Prior to inclusion, all patients signed written informed consent forms that had been approved by the ethics committee of the medical faculty of the Technische Universität München.

Study design
123I-MIBG myocardial scintigraphy was performed within 14 days of infarct onset. Two to four days later, myocardial perfusion scintigraphy was performed at rest using 201thallium. Electrophysiologic studies were performed within 4 weeks after infarct onset. All studies were performed without discontinuing the medication routinely used after AMI (Table 1). No patient was taking antiarrhythmic drugs or other drugs known to interfere with the presynaptic sympathetic nervous system, such as antidepressants, clonidine, or reserpine.

Follow-up data were prospectively collected every 6 months by phone or mail. Endpoints were death and cardiac death.

Electrophysiologic tests
Rest electrocardiogram
A simultaneous 12-lead rest electrocardiogram was acquired 12.6±4.6 days after AMI onset using a Max 1 Stress System (Marquette Electronics, Paris, France). The duration of the QT interval, heart rate-corrected QT interval (QTc) and QT-interval dispersion were automatically calculated by the system according to accepted standards.

Signal-averaged electrocardiogram
The signal-averaged ECG was acquired with a Predictor I System (Dr. Kaiser Medizintechnik, GmbH, Bad Hersfeld, Germany) using a digital sampling rate of 2 kHz, with application of a band-pass filter with cutoff frequencies of 40 and 250 Hz. Patients presenting with bundle-branch block or not amenable to obtaining an acceptable recording noise level (0.3 µV) were excluded. The automatically calculated parameters were: (1) duration of filtered QRS complex; (2) root mean square of the amplitude (µV) of the filtered QRS complex in the terminal 40 ms (RMS40), and (3) duration of the low amplitude signal (below 40 µV) in the terminal portion of the filtered QRS complex (LAS40).

Holter monitoring
Twenty-four-hour continuous ECG recordings were obtained in a SpaceLabs Holter Recorder System. The data were analysed in a Medlog Excel version 7.1 (Oxford Instruments GmbH, Wiesbaden, Germany).
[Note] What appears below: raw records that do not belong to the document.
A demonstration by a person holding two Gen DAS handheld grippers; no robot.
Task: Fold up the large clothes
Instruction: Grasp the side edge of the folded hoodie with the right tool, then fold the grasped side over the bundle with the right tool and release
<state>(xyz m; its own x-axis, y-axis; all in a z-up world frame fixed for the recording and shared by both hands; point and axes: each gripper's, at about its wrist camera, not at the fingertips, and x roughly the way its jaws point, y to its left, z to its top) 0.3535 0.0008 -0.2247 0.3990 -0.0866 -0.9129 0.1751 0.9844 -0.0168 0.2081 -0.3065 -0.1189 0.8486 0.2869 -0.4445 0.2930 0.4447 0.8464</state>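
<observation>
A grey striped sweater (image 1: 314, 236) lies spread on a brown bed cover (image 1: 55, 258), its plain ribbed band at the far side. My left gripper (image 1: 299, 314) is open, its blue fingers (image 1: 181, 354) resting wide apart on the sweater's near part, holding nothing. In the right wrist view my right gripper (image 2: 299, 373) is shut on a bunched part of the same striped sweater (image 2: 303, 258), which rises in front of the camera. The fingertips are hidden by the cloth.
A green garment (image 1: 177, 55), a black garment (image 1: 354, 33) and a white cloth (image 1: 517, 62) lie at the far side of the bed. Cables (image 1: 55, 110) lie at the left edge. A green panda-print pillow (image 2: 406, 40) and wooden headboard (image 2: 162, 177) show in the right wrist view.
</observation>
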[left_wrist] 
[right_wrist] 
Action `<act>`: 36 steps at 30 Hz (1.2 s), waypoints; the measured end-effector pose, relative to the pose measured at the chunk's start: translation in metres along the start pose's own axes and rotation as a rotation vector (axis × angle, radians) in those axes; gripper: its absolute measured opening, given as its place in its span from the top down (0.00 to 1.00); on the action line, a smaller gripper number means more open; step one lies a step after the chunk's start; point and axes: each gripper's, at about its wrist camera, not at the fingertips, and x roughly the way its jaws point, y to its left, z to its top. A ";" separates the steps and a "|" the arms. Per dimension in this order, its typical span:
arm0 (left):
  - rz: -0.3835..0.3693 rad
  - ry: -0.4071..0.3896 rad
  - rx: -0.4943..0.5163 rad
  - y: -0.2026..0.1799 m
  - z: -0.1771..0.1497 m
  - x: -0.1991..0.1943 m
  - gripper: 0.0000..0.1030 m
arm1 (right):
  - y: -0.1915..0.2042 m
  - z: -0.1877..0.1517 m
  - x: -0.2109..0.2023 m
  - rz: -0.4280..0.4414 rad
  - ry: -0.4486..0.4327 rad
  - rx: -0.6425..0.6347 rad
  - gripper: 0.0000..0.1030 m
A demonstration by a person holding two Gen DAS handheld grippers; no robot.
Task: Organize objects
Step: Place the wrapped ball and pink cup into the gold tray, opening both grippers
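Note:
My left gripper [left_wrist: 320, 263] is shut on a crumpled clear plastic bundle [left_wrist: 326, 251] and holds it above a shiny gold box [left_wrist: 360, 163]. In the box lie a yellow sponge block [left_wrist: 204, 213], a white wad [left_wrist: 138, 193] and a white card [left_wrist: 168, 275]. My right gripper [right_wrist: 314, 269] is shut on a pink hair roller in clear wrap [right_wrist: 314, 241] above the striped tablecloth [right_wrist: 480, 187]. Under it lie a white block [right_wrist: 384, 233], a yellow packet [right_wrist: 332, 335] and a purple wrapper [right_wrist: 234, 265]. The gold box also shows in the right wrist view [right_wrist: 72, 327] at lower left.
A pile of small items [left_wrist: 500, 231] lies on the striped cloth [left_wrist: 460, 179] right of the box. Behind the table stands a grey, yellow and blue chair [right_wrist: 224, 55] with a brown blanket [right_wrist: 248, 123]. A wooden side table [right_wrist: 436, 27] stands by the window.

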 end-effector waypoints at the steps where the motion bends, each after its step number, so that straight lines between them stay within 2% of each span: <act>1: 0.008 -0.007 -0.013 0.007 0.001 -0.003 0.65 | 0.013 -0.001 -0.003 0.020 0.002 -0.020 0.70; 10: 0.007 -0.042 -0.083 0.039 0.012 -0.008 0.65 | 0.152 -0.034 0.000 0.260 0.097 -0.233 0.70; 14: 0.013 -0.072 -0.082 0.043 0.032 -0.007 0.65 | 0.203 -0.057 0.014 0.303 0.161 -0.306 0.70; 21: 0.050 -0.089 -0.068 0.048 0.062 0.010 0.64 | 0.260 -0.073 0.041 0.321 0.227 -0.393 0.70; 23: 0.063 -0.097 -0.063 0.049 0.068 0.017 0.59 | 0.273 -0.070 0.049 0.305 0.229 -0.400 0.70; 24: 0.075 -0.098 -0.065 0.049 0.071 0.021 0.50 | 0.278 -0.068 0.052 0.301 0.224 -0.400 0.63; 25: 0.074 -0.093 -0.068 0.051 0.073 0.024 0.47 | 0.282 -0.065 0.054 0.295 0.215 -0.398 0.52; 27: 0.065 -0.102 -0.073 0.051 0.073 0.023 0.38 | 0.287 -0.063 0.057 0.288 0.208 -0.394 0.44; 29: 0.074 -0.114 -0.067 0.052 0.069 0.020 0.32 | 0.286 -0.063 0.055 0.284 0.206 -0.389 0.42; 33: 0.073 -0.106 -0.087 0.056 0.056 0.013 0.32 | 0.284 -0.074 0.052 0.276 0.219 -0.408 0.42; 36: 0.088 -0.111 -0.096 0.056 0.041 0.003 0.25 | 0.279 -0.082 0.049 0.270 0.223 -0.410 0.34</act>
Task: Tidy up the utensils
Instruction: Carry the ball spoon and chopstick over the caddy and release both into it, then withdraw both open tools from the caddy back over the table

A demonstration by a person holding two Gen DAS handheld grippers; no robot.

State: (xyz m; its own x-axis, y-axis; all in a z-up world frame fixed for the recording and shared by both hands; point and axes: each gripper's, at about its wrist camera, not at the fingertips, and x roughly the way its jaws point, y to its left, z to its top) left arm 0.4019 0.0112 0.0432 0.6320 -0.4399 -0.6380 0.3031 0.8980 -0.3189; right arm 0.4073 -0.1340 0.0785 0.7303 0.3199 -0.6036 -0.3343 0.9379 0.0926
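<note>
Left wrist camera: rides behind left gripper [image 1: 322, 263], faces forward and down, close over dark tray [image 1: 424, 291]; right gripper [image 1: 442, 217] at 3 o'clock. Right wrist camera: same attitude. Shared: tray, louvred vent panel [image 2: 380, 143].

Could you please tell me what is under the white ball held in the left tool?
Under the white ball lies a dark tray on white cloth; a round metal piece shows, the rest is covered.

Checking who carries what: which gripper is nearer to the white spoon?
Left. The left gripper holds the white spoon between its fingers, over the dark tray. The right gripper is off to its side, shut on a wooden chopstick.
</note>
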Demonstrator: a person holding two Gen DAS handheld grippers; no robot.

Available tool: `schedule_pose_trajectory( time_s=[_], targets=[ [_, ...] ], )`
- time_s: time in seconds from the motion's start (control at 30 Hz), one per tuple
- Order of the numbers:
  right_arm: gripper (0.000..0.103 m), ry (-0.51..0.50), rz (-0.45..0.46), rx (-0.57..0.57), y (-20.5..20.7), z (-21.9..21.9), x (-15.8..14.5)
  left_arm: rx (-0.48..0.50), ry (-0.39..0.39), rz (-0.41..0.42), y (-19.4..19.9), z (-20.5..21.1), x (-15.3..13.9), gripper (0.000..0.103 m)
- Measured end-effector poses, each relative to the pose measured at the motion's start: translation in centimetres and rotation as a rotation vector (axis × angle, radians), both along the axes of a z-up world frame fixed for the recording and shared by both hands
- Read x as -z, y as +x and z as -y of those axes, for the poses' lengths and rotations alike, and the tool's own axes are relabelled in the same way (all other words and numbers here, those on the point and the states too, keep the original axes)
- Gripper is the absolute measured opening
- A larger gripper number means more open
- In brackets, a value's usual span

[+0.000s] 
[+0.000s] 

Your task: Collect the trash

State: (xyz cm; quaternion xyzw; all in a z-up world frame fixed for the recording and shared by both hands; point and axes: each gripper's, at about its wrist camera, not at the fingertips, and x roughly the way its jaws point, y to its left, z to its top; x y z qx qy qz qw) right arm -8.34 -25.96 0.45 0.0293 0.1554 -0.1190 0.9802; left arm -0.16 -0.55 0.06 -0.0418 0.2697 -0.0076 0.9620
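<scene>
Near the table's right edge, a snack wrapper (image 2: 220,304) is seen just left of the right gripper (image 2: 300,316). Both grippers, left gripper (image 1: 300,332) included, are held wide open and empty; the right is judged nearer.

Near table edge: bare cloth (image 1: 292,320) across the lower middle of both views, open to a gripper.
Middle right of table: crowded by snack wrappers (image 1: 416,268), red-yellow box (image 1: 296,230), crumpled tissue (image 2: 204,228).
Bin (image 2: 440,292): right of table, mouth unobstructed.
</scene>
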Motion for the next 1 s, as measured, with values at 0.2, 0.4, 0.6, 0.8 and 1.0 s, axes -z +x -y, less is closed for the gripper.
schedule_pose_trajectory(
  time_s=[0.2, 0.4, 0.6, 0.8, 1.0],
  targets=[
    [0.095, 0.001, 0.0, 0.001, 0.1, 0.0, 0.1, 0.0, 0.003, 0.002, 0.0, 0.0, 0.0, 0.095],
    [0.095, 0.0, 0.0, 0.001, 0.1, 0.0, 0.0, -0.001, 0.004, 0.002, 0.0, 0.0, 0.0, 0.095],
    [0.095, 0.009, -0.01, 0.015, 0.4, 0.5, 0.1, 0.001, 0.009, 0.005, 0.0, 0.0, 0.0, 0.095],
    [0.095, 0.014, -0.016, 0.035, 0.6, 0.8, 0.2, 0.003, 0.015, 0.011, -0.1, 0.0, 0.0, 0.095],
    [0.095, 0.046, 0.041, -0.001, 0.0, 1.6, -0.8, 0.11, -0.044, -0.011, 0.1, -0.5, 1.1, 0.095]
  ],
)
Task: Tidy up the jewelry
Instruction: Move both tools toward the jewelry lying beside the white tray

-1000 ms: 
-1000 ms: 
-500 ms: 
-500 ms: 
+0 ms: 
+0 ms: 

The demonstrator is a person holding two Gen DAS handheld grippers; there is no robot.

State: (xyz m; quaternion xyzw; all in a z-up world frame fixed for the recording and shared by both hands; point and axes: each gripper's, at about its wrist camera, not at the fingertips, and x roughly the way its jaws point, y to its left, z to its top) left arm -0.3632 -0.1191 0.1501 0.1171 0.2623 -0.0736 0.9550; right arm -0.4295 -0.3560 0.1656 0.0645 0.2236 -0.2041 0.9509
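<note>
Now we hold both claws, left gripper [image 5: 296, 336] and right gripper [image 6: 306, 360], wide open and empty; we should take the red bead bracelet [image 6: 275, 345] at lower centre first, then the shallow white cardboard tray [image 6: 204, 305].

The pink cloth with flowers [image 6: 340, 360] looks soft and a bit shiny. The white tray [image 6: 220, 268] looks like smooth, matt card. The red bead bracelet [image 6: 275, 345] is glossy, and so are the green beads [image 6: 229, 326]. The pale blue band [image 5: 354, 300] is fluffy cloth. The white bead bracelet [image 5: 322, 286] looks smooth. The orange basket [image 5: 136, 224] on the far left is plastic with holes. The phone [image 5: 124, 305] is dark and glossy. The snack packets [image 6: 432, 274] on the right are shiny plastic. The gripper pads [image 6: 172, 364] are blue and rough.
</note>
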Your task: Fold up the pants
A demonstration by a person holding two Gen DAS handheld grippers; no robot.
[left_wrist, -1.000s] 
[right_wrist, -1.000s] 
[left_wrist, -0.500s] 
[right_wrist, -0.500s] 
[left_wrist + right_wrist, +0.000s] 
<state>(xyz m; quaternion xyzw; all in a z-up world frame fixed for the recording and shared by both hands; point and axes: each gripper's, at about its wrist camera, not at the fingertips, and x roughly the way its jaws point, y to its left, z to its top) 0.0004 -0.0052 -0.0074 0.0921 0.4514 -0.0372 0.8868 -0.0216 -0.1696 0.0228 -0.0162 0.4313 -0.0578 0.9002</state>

After an initial automatic processing of the data, an experienced observer reviewed the classification of abnormal beats; the number of ventricular ectopic beats per hour (VEB/h), total number of VEB occurring in couplets, and total number of VEB in runs of three or more beats were computed.

Heart rate variability analysis was performed in the time domain using SDNN (standard deviation of normal RR [NN] intervals) and RMSSD (square root of the mean squared differences of successive NN intervals).

Scintigraphic studies
Data acquisition
123I-MIBG-SPECT. Resting intravenous injection of 185 MBq of 123I-MIBG was performed 30 min after oral thyroid blockade with 600 mg perchlorate. Five hours later, SPECT imaging was performed using a large-field-of-view gamma camera (DIACAM, Siemens AG, Erlangen, Germany) equipped with a medium-energy parallel-hole collimator.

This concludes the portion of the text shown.